» **PROBLEM DETAILS**: Wherever a picture sits, omit it. Output the rest of the listing exactly.

<<<<

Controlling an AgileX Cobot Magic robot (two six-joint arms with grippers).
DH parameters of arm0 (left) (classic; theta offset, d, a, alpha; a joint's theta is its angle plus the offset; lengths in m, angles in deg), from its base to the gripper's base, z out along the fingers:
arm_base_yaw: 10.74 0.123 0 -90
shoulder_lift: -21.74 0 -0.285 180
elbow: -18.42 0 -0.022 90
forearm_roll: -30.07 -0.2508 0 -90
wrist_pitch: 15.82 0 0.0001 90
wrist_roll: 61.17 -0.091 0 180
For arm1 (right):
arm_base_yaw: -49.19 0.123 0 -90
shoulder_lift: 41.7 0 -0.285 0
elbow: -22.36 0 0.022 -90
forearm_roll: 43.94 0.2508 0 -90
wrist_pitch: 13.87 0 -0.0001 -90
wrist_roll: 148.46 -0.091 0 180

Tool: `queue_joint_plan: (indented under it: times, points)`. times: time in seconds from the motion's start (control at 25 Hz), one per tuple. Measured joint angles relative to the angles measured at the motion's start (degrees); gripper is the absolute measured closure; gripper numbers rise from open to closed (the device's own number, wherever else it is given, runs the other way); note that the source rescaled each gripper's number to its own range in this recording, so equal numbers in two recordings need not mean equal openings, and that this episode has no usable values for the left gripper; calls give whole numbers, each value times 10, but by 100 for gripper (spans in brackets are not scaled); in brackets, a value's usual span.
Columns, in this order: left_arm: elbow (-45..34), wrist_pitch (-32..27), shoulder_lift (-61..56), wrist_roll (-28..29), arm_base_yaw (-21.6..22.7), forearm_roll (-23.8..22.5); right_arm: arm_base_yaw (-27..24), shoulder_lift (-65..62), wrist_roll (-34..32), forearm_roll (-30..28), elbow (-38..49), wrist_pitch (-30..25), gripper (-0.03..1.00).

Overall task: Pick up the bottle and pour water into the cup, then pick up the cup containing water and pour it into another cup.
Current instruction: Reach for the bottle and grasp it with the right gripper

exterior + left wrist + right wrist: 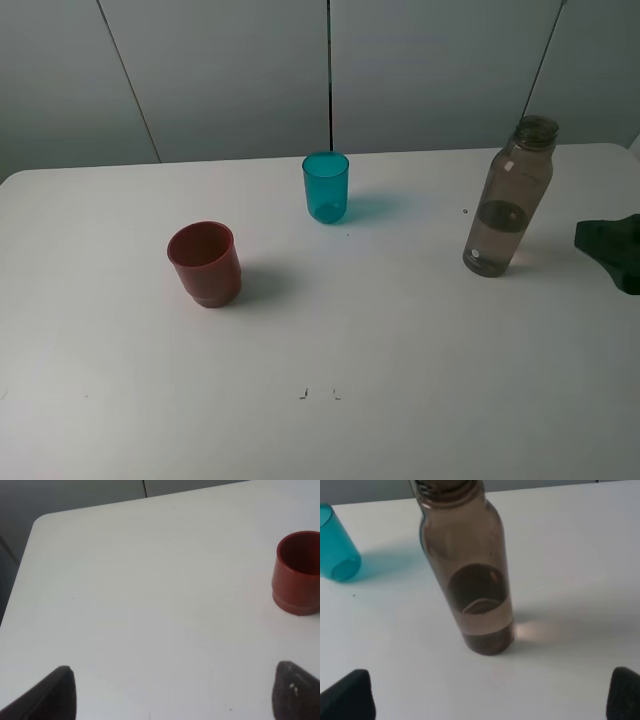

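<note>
The smoky grey-brown bottle (508, 200) stands upright and uncapped at the right of the white table, with some water in its lower part. It also shows in the right wrist view (475, 580). The teal cup (326, 187) stands upright at the back middle and shows in the right wrist view (335, 545). The red-brown cup (204, 263) stands upright at the left and shows in the left wrist view (297, 572). My right gripper (607, 247) is open and empty, just right of the bottle, which sits ahead of its jaws (485, 695). My left gripper (172, 695) is open and empty, apart from the red-brown cup.
The white table (400, 380) has rounded back corners (42, 522). Grey wall panels (220, 70) stand behind its back edge. Small dark marks (318, 394) lie near the front middle.
</note>
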Motion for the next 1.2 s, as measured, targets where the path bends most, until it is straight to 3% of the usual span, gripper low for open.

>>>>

» **RESPONSE AREA**:
Controlling an AgileX Cobot Magic robot (two six-joint arms with grippers).
DH parameters of arm0 (left) (classic; theta offset, d, a, alpha; a joint's theta is its angle plus the offset; lengths in m, angles in deg), from its base to the gripper's base, z out along the fingers:
arm_base_yaw: 10.74 0.123 0 -90
shoulder_lift: -21.74 0 -0.285 180
elbow: -18.42 0 -0.022 90
forearm_roll: -30.07 -0.2508 0 -90
wrist_pitch: 15.82 0 0.0001 90
wrist_roll: 61.17 -0.091 0 180
For arm1 (right):
arm_base_yaw: -49.19 0.123 0 -90
shoulder_lift: 41.7 0 -0.285 0
elbow: -22.36 0 0.022 -90
forearm_roll: 43.94 0.2508 0 -90
wrist_pitch: 13.87 0 -0.0001 -90
wrist_roll: 148.46 -0.091 0 180

Tool: `queue_joint_plan: (indented under it: times, points)`. times: time in seconds from the motion's start (control at 25 Hz), one per tuple. Measured joint angles relative to the angles measured at the motion's start (degrees); gripper is the absolute measured closure; gripper numbers rise from open to closed (the device's own number, wherever else it is given, runs the other way); note that the source rescaled each gripper's number to its own range in this recording, so equal numbers in two recordings need not mean equal openings, and that this episode has no usable values for the left gripper; calls give whole numbers, each value times 10, but by 100 for gripper (spans in brackets are not scaled); in brackets, a value's usual span.
Columns, in this order: left_arm: elbow (-45..34), wrist_pitch (-32..27), shoulder_lift (-61..56), wrist_roll (-28..29), arm_base_yaw (-21.6..22.7), forearm_roll (-23.8..22.5); right_arm: arm_base_yaw (-27..24), shoulder_lift (-65..62), wrist_roll (-34..32), forearm_roll (-30..28), elbow (-38..49), wrist_pitch (-30..25), gripper (-0.03..1.00).

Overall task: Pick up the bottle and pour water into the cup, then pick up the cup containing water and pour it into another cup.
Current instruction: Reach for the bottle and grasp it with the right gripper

exterior + left wrist + right wrist: 

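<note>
The smoky grey-brown bottle (508, 200) stands upright and uncapped at the right of the white table, with some water in its lower part. It also shows in the right wrist view (475, 580). The teal cup (326, 187) stands upright at the back middle and shows in the right wrist view (335, 545). The red-brown cup (204, 263) stands upright at the left and shows in the left wrist view (297, 572). My right gripper (607, 247) is open and empty, just right of the bottle, which sits ahead of its jaws (485, 695). My left gripper (172, 695) is open and empty, apart from the red-brown cup.
The white table (400, 380) has rounded back corners (42, 522). Grey wall panels (220, 70) stand behind its back edge. Small dark marks (318, 394) lie near the front middle.
</note>
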Motion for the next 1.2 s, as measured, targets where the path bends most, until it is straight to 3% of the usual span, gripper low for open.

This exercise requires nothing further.